* [TO DO] How many lines of the listing below contain the word "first"? Reply with that number alone.

* [INFORMATION PROVIDED]
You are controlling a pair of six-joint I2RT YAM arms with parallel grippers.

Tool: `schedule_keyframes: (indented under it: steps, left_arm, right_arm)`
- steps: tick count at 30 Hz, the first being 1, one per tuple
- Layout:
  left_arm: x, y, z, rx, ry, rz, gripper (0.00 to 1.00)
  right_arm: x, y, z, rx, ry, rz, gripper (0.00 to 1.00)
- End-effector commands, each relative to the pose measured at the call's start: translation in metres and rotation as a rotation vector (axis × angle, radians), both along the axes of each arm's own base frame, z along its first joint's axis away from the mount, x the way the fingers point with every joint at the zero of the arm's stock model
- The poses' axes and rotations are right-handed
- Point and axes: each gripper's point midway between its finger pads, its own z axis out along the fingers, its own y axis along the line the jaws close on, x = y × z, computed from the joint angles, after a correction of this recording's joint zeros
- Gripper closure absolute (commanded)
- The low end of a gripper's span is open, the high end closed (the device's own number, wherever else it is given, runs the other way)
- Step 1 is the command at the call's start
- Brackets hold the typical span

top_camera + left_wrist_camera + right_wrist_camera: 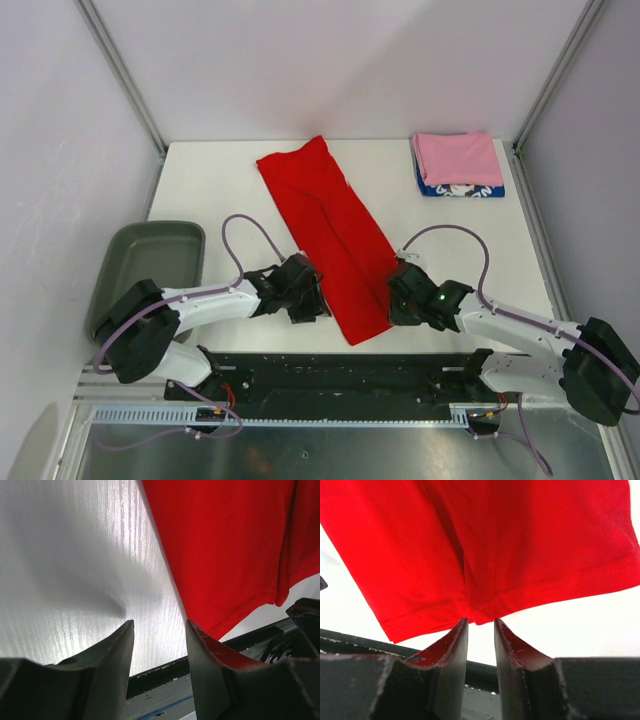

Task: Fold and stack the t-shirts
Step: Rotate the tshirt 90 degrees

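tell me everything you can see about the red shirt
The red t-shirt is bright red soft cloth, folded lengthwise into a long narrow strip with a crease running down it; no print shows. It lies flat and diagonal on the white table, its far end angled toward the left and its stitched hem by the table's near edge. The left gripper and right gripper sit open on either side of that near end, neither holding it.

Your white table [220,190] holds the red t-shirt [330,230], a long diagonal strip across its middle. The blue t-shirt [460,189] lies at the far right corner with the pink t-shirt [458,157] on it. A grey-green tray [150,265] sits at the left edge.
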Motion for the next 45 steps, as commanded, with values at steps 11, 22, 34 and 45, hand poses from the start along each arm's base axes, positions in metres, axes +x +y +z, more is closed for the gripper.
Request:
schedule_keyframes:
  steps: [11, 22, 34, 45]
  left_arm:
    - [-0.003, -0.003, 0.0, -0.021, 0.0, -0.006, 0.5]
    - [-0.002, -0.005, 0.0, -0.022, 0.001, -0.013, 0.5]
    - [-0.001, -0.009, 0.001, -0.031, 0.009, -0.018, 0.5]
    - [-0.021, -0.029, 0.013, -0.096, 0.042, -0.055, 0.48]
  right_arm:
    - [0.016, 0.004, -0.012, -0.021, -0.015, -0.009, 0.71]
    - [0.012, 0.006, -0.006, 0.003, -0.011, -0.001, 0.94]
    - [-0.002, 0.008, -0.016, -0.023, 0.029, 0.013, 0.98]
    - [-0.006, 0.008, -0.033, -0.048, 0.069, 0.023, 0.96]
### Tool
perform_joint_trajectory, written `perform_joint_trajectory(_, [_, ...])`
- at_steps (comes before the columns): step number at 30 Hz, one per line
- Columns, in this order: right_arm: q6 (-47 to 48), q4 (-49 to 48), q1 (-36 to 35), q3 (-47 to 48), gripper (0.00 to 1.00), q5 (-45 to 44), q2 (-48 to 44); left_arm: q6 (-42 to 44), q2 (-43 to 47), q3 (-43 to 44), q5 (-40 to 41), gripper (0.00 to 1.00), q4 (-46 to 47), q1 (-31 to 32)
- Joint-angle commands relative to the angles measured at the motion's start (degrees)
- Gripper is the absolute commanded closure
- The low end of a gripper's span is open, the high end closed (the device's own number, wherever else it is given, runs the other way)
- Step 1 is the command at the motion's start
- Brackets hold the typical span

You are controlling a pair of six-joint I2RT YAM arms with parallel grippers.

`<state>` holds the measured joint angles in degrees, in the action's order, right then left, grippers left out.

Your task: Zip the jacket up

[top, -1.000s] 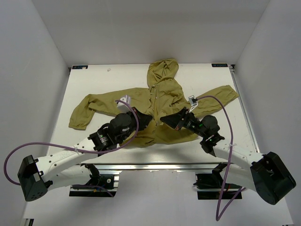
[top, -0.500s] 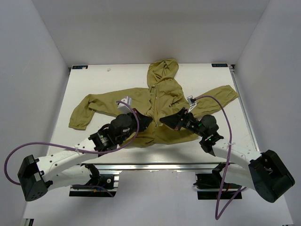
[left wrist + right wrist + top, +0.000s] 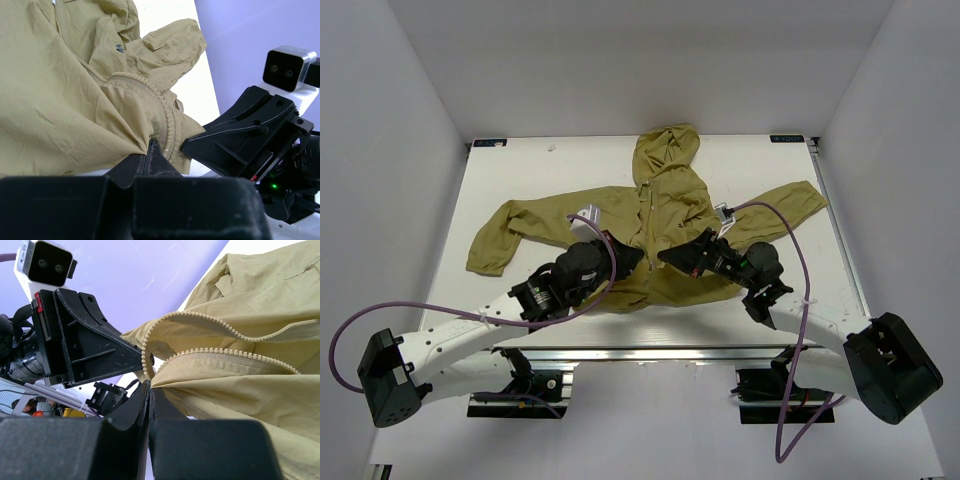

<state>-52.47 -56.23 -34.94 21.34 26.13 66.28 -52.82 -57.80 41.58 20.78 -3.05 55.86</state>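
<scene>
Between the fingertips of the left gripper [image 3: 152, 146], pressed together: a pleat of the jacket [image 3: 660, 205] at its lower hem. Likewise at the right gripper [image 3: 150, 386], clamped tight on the opposite hem corner, just under the bottom end of the open zipper [image 3: 225, 352] teeth. Nose to nose in the top view, nearly touching, with only the parted zipper bottom between the two tips. Beyond both tips, away from the arm bases: rest of the jacket spread flat on the white table [image 3: 520, 165], hood [image 3: 665, 155] farthest out, one sleeve off to each side. Directly ahead of each wrist camera: the other arm's black gripper body, blocking sight of whatever lies behind it. Behind each gripper, a looping purple cable [image 3: 803, 270] arching over the wrist and above the jacket's lower half. Noted against one second ago: slight creep of the right gripper toward the left one, small inward swing of the right forearm; no visible change in left arm or jacket layout.
</scene>
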Motion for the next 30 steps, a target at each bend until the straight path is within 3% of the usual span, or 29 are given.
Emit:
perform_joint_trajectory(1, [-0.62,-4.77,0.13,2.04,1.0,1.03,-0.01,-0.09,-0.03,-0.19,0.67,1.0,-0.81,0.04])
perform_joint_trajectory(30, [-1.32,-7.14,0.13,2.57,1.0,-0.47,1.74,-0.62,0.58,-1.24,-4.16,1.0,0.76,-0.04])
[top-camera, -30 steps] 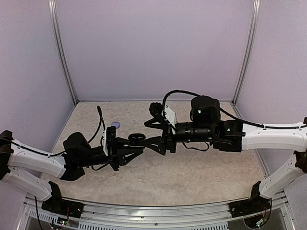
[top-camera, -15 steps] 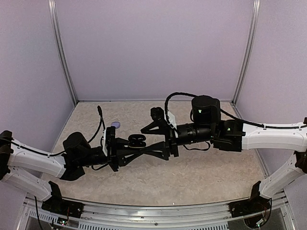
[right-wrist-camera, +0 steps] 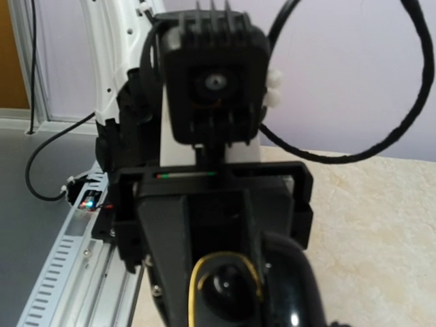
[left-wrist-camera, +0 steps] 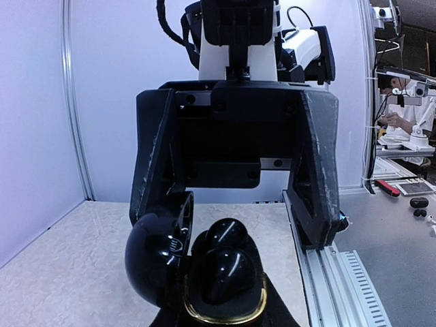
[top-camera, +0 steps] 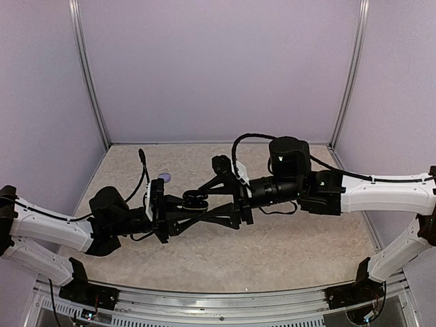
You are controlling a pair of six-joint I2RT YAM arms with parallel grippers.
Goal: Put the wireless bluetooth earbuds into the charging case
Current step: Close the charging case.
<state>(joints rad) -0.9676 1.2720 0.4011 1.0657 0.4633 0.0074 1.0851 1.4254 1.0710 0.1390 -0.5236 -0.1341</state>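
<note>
Walls: we see plain lilac panels [top-camera: 218,68] on three sides.
Corners: we find upright metal posts [top-camera: 88,75].
Table: we look down on a beige speckled top [top-camera: 286,252], evenly lit.
Near edge: we note an aluminium rail [top-camera: 225,300].

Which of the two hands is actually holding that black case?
The left hand, clamped on the open black case; the right hand faces it, spread wide.

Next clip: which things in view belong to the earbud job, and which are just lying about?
Job: charging case, open, gripped by the left end effector; two black earbuds sitting in it; right end effector, open, facing it.
Lying about: small pale object on the table, too small to identify; red-and-black item on the bench beyond.
</note>
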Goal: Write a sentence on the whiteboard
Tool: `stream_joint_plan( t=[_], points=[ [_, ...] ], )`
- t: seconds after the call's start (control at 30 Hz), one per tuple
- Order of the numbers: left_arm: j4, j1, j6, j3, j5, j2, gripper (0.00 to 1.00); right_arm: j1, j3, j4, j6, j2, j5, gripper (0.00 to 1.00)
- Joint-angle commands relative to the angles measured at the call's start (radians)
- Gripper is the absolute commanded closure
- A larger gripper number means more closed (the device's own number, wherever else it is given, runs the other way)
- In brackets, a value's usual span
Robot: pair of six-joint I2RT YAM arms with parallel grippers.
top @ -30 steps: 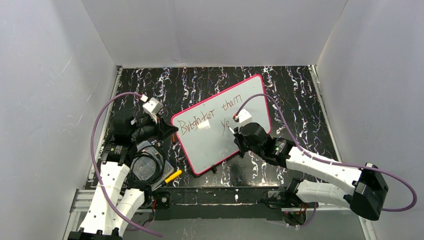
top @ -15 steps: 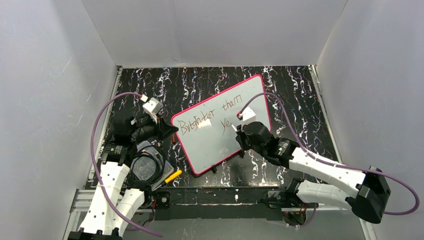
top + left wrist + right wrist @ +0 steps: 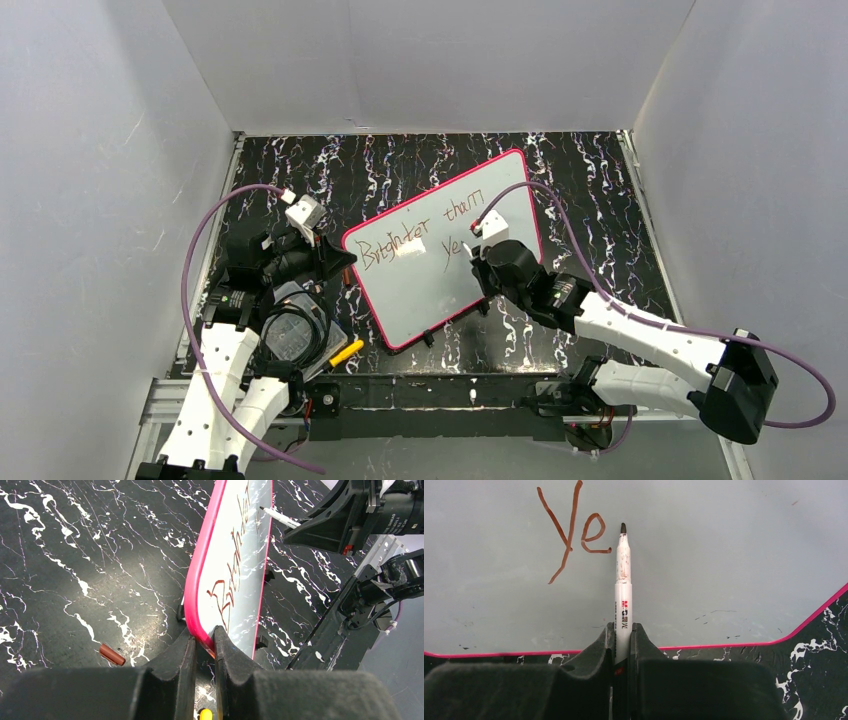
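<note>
The whiteboard (image 3: 440, 255) with its pink frame lies tilted on the black marbled table. Reddish-brown lettering, the sentence (image 3: 420, 238), reads "Brighter than" with "Ye" (image 3: 574, 530) below it. My left gripper (image 3: 204, 640) is shut on the whiteboard's pink corner edge (image 3: 197, 615). My right gripper (image 3: 623, 635) is shut on a white marker (image 3: 623, 590), whose dark tip (image 3: 623, 528) sits just right of the "e". From the left wrist view the marker (image 3: 277, 518) points at the board face.
A brown marker cap (image 3: 112, 654) lies on the table left of the board. A yellow object (image 3: 346, 352) and a dark round device (image 3: 290, 335) sit near the left arm's base. White walls enclose the table on three sides.
The right gripper with the marker has shifted slightly right along the second line. The left gripper and the board stayed still.
</note>
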Motion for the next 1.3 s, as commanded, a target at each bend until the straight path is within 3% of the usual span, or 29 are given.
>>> stream_joint_plan(
  t=[0.0,0.63,1.03,1.27],
  points=[
    [-0.009,-0.003,0.084,-0.018,-0.017,-0.002,1.00,-0.009,0.057,0.074,-0.024,0.008,0.021,0.99],
    [-0.009,-0.003,0.084,-0.019,-0.015,-0.001,1.00,-0.010,-0.025,0.021,0.016,-0.032,-0.080,0.99],
    [-0.009,-0.004,0.084,-0.019,-0.013,-0.001,1.00,-0.010,-0.011,-0.023,0.056,-0.003,0.035,0.99],
    [-0.009,-0.004,0.081,-0.019,-0.012,-0.005,1.00,-0.011,-0.020,-0.038,0.058,0.008,-0.022,0.99]
  ],
)
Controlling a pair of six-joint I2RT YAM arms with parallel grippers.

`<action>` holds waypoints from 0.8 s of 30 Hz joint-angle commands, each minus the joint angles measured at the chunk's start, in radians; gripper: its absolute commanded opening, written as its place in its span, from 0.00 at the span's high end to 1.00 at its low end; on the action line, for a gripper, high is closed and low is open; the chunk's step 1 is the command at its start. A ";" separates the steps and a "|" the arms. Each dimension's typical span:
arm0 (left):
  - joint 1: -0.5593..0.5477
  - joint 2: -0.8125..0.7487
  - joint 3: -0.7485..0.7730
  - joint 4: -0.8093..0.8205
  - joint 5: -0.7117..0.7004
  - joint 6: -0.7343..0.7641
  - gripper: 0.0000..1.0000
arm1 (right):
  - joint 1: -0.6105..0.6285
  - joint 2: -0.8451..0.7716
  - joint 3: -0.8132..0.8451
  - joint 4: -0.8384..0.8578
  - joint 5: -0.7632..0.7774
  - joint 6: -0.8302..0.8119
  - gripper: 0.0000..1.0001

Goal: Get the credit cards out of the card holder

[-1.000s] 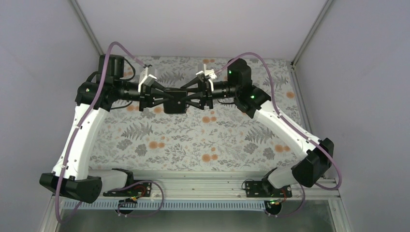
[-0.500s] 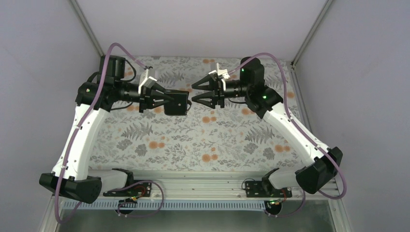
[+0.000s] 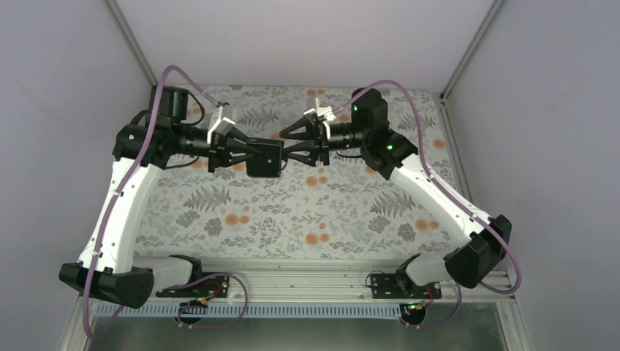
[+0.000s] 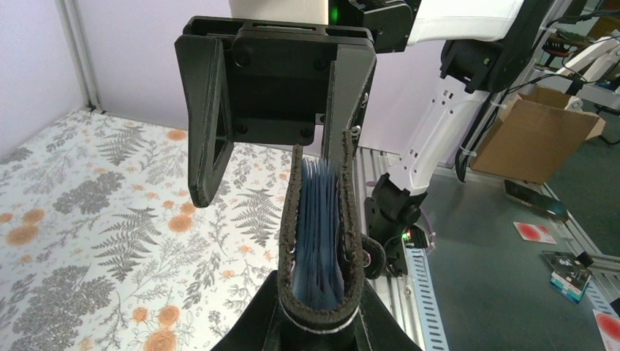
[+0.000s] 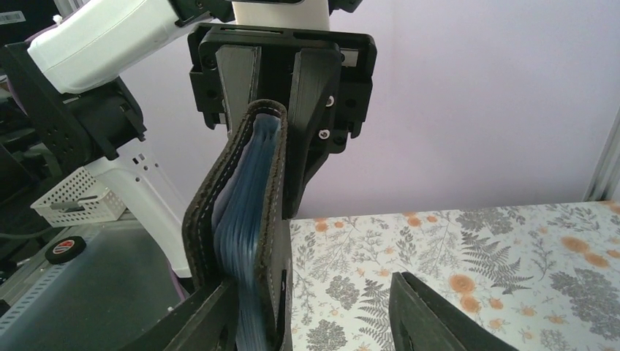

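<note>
the card holder [image 3: 265, 158] is held up in the air over the floral counter [image 3: 292, 219], between the two arms and well clear of the surface. it is clamped at its folded spine by the left gripper [image 3: 248, 155], closed tight on both black flaps. its open edge is turned toward the right gripper [image 3: 291, 150], whose fingers are spread wide with nothing grasped. in the wrist views the flaps are seen slightly parted, with the light blue sleeves [image 4: 319, 234] fanned between them. one right finger [image 4: 345, 110] is set against the outside of one flap, though firm contact cannot be confirmed; the other finger [image 4: 208, 139] is kept well apart from the holder. the credit cards cannot be made out among the sleeves.
</note>
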 commanded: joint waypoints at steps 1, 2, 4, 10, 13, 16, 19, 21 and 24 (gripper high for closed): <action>-0.010 -0.018 -0.002 0.028 0.043 0.021 0.98 | 0.049 0.027 0.030 -0.006 -0.030 -0.025 0.45; -0.009 -0.018 -0.007 0.040 0.036 0.009 0.98 | 0.056 0.031 0.034 -0.016 -0.046 -0.038 0.42; -0.010 -0.018 -0.019 0.062 0.021 -0.013 0.98 | 0.071 0.039 0.047 -0.050 -0.081 -0.070 0.35; -0.009 -0.015 -0.021 0.098 -0.017 -0.048 0.98 | 0.085 0.042 0.038 -0.040 -0.072 -0.061 0.56; -0.009 -0.017 -0.020 0.097 -0.018 -0.047 0.98 | 0.086 0.035 0.026 -0.001 -0.010 -0.008 0.92; -0.008 -0.019 -0.021 0.098 -0.021 -0.047 0.98 | 0.079 0.017 0.002 0.039 0.050 0.037 0.96; -0.004 -0.021 -0.022 0.116 -0.039 -0.076 0.77 | 0.076 0.011 0.002 0.040 0.114 0.091 0.96; -0.003 -0.022 -0.025 0.177 -0.098 -0.143 0.28 | 0.075 0.015 0.013 0.041 0.168 0.146 0.96; -0.001 -0.024 -0.034 0.275 -0.324 -0.265 0.00 | 0.075 0.020 0.045 0.016 0.343 0.253 0.96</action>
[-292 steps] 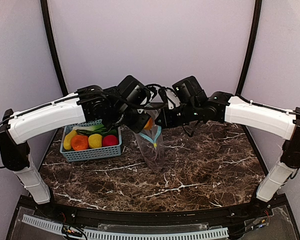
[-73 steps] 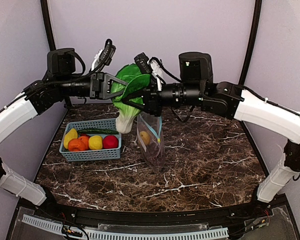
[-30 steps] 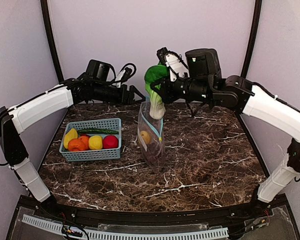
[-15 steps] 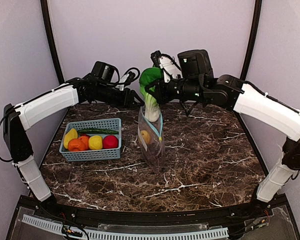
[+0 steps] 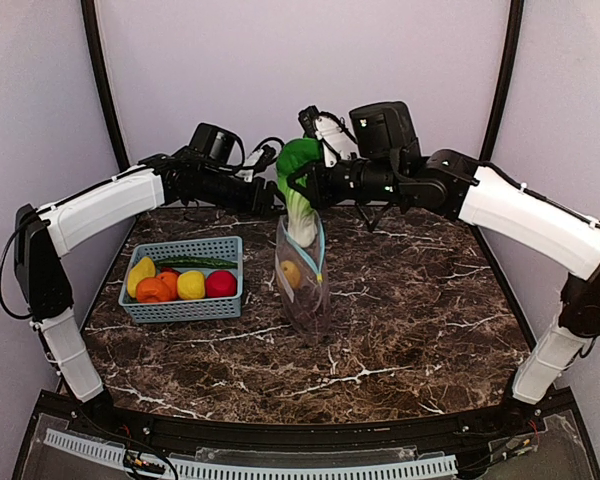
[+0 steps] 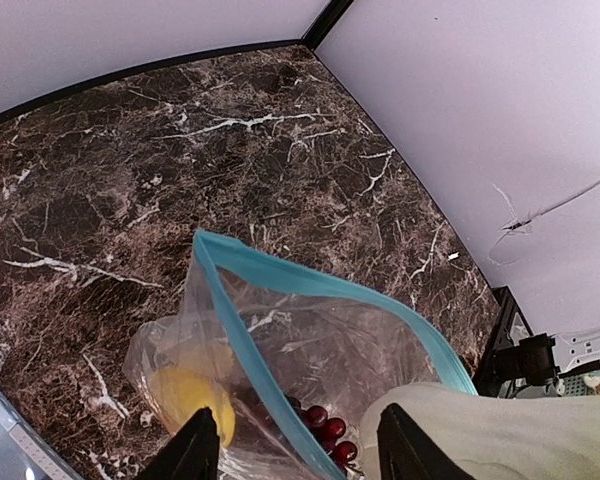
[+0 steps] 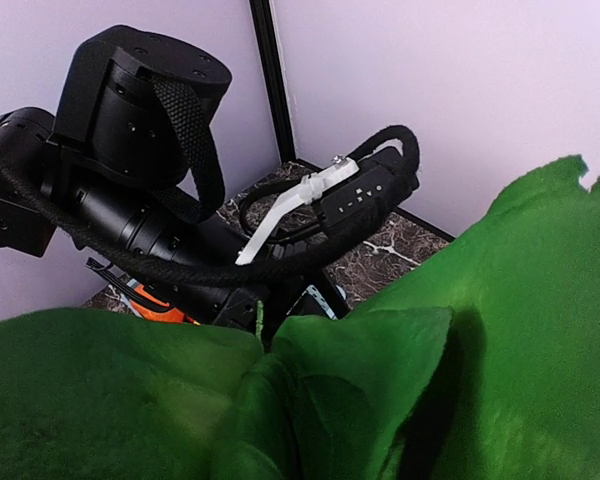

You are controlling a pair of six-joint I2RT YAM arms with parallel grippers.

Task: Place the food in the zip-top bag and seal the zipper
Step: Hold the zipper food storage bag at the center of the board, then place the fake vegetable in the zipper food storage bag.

* [EXERCISE RESULT] 2